H2: A participant’s political party and ideology will cause the effect of numeracy to matter less on support for spending on government programs.
H3: Higher levels of education will predict greater numeracy, which is a relationship found with smaller numbers, but not yet with larger numbers.
Numeracy Training Exercise:
The standard training approach in psychological studies of number line use, often called “one-trial learning”, is to show a single correct numerical value on a number line. In our training, participants see the correct location of 10 million on a number line and read that 1 million is 1 thousand thousands, that 1 billion is 1 thousand millions, and that 1 trillion is 1 thousand billions.
Number Line Task:
The number line task is a standard assessment tool in psychological studies of small number comprehension. During the number line task, participants view a horizontal line marked with two numerical endpoints and are instructed to place a target number on the line. In this task, we included 0 and 1 billion as endpoints. Participants were asked to place four randomly ordered numbers (e.g., 280 million) on a number line ranging from 0 to 1 billion.

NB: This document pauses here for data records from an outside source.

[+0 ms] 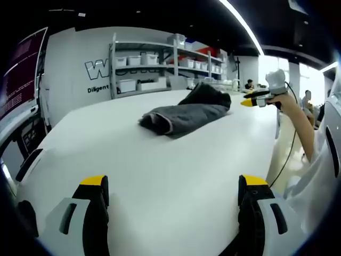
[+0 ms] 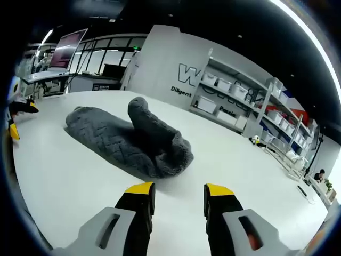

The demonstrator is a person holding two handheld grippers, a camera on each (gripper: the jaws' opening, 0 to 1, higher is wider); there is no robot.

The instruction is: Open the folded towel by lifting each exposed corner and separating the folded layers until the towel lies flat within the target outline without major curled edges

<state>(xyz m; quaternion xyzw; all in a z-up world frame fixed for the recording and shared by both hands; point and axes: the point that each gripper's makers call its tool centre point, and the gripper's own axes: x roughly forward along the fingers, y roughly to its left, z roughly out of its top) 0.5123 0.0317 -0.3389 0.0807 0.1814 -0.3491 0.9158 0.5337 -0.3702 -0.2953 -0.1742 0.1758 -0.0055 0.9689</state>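
Shelving with white bins (image 1: 160,64) lined the wall behind a broad white table (image 1: 160,170), and the grey towel (image 2: 128,141) lay bunched near the middle of that table, one end rolled up into a hump rather than neatly folded. From the towel, my left gripper (image 1: 173,200) sat well back over bare tabletop, jaws spread wide and holding nothing. My right gripper (image 2: 178,205) hovered just short of the towel's nearer edge, jaws parted more narrowly and also empty; in the left gripper view I could see it (image 1: 258,98) raised beyond the towel's far end in the person's hand. I could make out no target outline around the towel. I judged the cloth soft, thick and limp, light enough to lift yet prone to drag and fold back on itself. I reckoned the best hold was a thin outer edge beside the hump, not the bulky roll itself.
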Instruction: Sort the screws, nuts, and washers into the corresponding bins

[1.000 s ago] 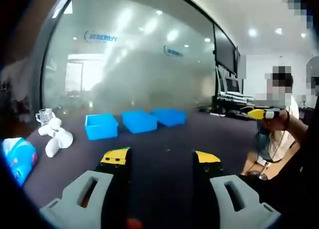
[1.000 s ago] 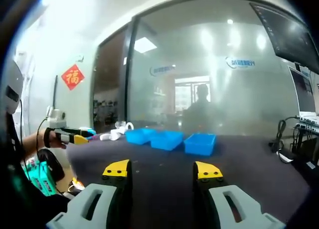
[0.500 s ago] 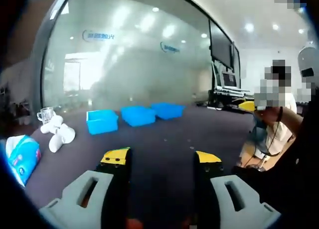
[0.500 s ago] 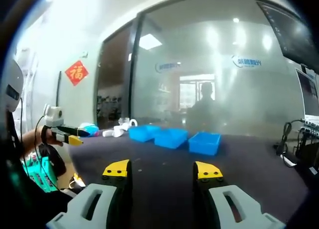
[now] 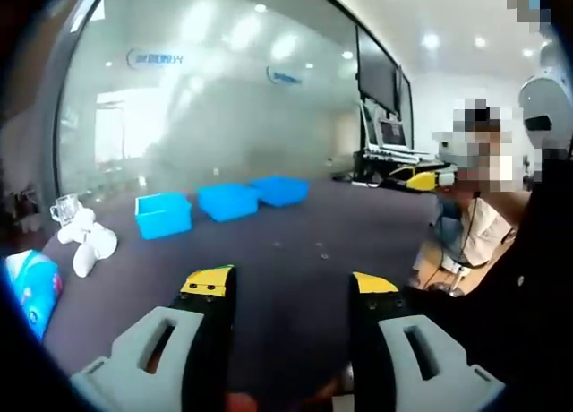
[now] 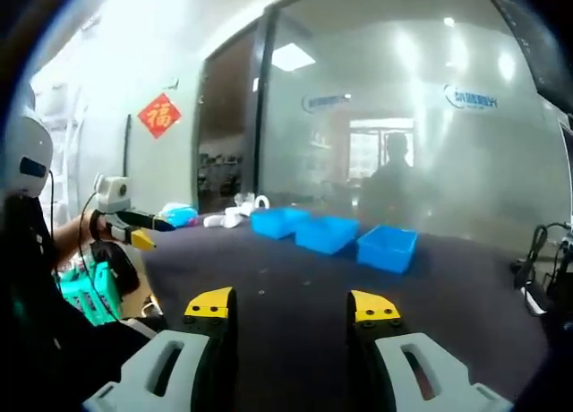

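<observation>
Left gripper view: yellow-tipped black left gripper [image 5: 288, 282] spread wide, empty, held above dark purple tabletop [image 5: 295, 224]. Three blue plastic bins [image 5: 224, 201] in a row far ahead, slightly left of the jaws, well apart from them. Tiny scattered hardware specks [image 5: 318, 249] between jaws and bins, too small to tell type. White toy figure [image 5: 82, 242] and blue packet [image 5: 27, 287] at left.

Right gripper view: right gripper [image 6: 291, 304] likewise spread, empty. Bins [image 6: 336, 233] ahead, far off. Left gripper [image 6: 134, 228] at left edge.
</observation>
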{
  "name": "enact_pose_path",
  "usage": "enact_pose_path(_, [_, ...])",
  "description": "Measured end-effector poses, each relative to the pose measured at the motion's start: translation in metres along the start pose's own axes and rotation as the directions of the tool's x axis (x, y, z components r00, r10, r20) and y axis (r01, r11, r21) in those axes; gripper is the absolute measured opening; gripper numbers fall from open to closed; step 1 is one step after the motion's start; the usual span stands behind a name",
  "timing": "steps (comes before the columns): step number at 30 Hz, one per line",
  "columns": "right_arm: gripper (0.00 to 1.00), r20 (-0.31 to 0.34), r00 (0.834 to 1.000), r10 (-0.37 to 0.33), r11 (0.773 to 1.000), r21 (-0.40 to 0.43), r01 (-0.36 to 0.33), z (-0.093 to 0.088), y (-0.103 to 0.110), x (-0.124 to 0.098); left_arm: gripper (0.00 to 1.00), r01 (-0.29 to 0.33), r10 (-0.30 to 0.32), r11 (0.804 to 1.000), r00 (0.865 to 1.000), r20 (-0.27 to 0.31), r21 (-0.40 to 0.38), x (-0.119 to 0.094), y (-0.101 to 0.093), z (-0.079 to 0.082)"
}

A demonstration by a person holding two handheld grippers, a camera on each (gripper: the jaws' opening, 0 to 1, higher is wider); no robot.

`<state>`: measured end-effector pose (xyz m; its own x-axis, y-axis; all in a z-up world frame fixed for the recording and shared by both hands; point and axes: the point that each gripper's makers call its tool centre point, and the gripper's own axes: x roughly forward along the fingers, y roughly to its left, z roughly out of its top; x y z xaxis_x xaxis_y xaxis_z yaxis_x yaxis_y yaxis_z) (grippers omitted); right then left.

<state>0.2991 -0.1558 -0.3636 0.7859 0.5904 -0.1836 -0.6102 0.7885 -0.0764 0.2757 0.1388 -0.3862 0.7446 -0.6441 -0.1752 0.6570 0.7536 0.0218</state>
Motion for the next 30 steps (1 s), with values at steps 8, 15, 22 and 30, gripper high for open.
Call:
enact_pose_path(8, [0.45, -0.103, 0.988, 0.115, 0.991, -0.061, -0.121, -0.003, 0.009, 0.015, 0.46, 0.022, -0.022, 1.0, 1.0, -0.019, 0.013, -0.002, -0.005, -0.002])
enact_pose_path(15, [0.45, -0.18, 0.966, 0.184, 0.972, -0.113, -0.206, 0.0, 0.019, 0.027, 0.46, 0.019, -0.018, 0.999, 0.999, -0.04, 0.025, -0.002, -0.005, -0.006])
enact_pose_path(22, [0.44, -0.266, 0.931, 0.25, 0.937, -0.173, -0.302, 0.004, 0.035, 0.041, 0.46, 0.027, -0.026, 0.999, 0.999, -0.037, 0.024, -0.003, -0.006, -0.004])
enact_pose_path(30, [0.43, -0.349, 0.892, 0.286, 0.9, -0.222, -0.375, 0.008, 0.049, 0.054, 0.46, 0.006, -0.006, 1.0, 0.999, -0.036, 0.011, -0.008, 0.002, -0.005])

Participants were given brief numerical information about four government programs in the form of news articles, and were asked whether the federal government should spend more, less, or about the same on these programs. The selected government programs (National Science Foundation funding for climate research, U.S. Customs & Border Patrol agency’s drone program, foreign aid, and military weapons systems) vary on the basis of whether conservatives or liberals traditionally support them, and the spending amounts include both millions compared to billions and billions compared to trillions.
We find that acting linearly (accurately) on the number line task was associated with a shift in aggregate support for maintaining or increasing funding for the government programs. Accuracy on the number line task was moderately correlated with income, education, and gender. Still, when controlling for these variables linear behavior on the number line task predicts support for increased funding.